Een andere effectieve, maar weinig gekende methode om acute pijn bij de baby's te dempen, is het kind een suikeroplossing geven net vóór of tijdens een pijnlijke procedure. De oplossing wordt toegediend met een spuitje op de fopspeen in de mond. Het kind de borst geven is een andere methode die eveneens weinig wordt toegepast (door Annick De Jonge en Denise Tison,  Neonatologie UZ Leuven).

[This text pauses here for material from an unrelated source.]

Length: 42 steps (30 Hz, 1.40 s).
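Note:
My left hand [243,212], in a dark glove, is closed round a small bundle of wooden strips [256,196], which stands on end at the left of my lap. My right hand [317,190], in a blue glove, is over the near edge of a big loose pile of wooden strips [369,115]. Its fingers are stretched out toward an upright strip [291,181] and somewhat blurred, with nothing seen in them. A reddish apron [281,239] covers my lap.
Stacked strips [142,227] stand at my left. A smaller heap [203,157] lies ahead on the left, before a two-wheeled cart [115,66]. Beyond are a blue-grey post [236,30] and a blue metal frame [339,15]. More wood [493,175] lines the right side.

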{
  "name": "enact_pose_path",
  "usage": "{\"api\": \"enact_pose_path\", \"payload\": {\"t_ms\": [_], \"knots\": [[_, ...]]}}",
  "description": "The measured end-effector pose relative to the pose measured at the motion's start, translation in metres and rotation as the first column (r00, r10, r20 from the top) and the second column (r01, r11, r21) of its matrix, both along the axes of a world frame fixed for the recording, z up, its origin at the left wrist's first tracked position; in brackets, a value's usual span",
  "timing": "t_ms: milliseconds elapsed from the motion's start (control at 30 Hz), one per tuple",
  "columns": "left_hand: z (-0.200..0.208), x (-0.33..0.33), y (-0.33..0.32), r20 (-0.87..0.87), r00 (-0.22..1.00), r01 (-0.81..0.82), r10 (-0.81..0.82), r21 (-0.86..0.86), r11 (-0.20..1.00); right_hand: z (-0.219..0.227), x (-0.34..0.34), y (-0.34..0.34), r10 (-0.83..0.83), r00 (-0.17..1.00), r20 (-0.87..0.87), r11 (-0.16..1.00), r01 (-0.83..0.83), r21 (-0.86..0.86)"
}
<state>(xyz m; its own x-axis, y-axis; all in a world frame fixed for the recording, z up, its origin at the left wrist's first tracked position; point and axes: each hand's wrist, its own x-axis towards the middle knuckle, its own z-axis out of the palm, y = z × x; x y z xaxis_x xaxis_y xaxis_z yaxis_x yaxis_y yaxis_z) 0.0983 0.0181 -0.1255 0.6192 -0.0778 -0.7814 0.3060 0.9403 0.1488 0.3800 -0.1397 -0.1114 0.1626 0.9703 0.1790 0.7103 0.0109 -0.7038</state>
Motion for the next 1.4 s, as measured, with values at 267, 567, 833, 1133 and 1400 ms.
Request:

1. Slaap Rustige slaap langer dan 10 minuten 0
  Slaapt korter dan 5 minuten 1
  Geen slaap 2
2. Mimiek en gelaatsuitdrukking Rustig ontspannen - normale kleur 0
* fronsen van wenkbrauwen Af en toe grimassen – bezorgd gelaat 1
* ogen dichtknijpen Continu grimassen - abnormale kleur 2
* mondhoeken naar beneden    
* tong wordt getuit en mond open    
3. Huilen Niet huilen 0
  Niet-beademd of beademd ? Zeuren - kreunen 1
  Voluit huilen –abnormaal stil 2
4. Mobiliteit en prikkelbaarheid Normaal - rustig - kalm 0
* bij manipulatie en rust Diffuse lichaamsbewegingen 1
* ongecontroleerde bewegingen van armen en benen -schoppen -bewegingsloos Permanente agitatie-overmatige reactie 2
5. Spierspanning Afwezig of normaal 0
* Krommen van tenen en vingers, voeten en handen Beetje merkbaar – matig gespannen 1
* Gespannen ledematen Goed merkbaar – zeer gespannen of verkrampt 2
6. Troosten Getroost binnen 1 minuut 0
  Getroost na 1 minuut 1
  Niet te troosten 2
7. Hartritme Normaal hartritme (volgens vorige waarnemingen tussen 120 en 160) 0
  Meer dan 25 boven normaalwaarde 1
  Meer dan 50 boven normaalwaarde 2
TOTAALSCORE  

Figuur 1: Leuven neonatale pijnschaal
Deze pijnschaal laat toe om aan de hand van de totaalscore op een beperkt aantal factoren snel en accuraat in te schatten of een baby pijn heeft of niet. In de eerste kolom bevinden zich de factoren die geobserveerd worden, samen met enkele relevante aspecten; in de tweede vindt men de beoordelingscriteria.